When it comes to recycling, Brazil’s Campana brothers have long been ahead of the curve. The exuberant furniture designs dreamt up by Humberto, 54, and Fernando, 45, reuse everything from old rope to soft toys. However fanciful or arty, their work starts from the materials they find, testing properties and limitations. In abstracted form, the pair reflect the zany practicality they see on the poorer streets of São Paulo, their hometown laboratory.

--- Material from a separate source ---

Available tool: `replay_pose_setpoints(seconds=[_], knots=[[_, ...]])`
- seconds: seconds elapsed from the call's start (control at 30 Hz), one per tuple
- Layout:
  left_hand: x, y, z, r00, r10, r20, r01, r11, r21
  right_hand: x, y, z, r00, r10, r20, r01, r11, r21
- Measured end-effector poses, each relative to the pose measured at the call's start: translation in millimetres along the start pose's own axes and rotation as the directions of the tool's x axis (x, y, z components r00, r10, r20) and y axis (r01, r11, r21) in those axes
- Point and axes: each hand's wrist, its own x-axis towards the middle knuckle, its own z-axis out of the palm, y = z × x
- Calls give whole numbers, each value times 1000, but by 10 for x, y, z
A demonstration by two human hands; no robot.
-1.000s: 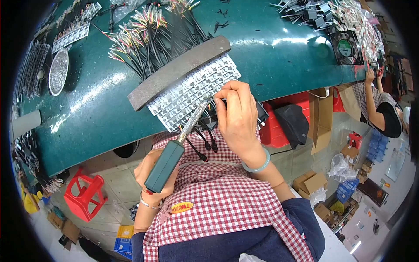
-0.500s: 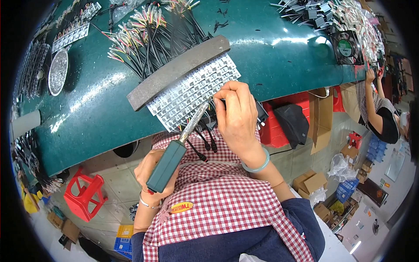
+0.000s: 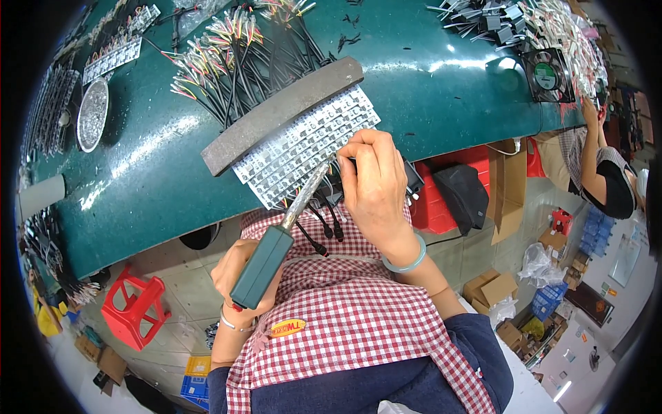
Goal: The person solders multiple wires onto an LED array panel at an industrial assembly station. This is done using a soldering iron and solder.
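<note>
My left hand (image 3: pixel 236 276) is closed round the dark green handle of a soldering iron (image 3: pixel 262 265). Its metal shaft slants up and right, with the tip at the near right edge of a white circuit board panel (image 3: pixel 303 141) marked with rows of small black parts. Beside the tip, my right hand (image 3: pixel 376 183) pinches with thumb and fingers at the panel's edge; what it grips is hidden. A curved grey bar (image 3: pixel 283 114) lies across the panel's far side. Short black cables (image 3: pixel 319 241) with plug ends hang from the near edge over my checked apron.
Bundled black cables with bared coloured ends (image 3: pixel 227 62) lie behind the bar. A shallow metal dish (image 3: pixel 92 114) sits at the left. Toward the right are a black fan (image 3: pixel 547 77) and piled wires. A co-worker's arm (image 3: pixel 591 148) shows at far right; a red stool (image 3: pixel 135 310) stands below.
My hands, the soldering iron and the panel have hardly moved. At the far right, the co-worker's arms and body have shifted slightly.
</note>
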Motion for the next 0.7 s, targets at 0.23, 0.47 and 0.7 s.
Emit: replay_pose_setpoints(seconds=[0.23,0.47,0.7], knots=[[-1,-11,-10,1000,9,15,-8,1000,-13,-7,6,0,1000,3,-5,-3,1000,0],[-11,-49,4,999,-16,34,16,1000,2,-5,-5,0,1000,0,-3,0,1000,-7],[19,-43,-4,1000,20,11,-20,1000,-11,0,-16,5,1000,-16,-24,15,1000,-13]])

Galleries around the world are falling for the Campanas’ tropical charms. Their Vitoria Regia stools, named after the giant water lilies of the Amazon River, recently featured in the garden of London’s Victoria and Albert Museum, and Tokyo’s Museum of Contemporary Art is including the brothers in its “Space for Your Future” exhibition (Oct. 27 to Jan. 20, 2008). Favela chic seems to offer pointers for sustainable living. “It is our job to find beauty and meaning in the everyday,” Humberto has said. The siblings wove wicker around cheap plastic seats to create larger, sculptural but still functional shapes, and turned plastic jerry cans into surprisingly attractive lamps.
Given their ability to change the nature of things, it’s fitting that the Campanas’ current project is designing sets for Création 2007, the Ballet National de Marseille’s version of Ovid’s Metamorphoses, premiering in Luxembourg in December. Ancient Rome meets contemporary Brazil? Look out for the Dance of the Vestal Refuse Collectors; it’s sure to swing.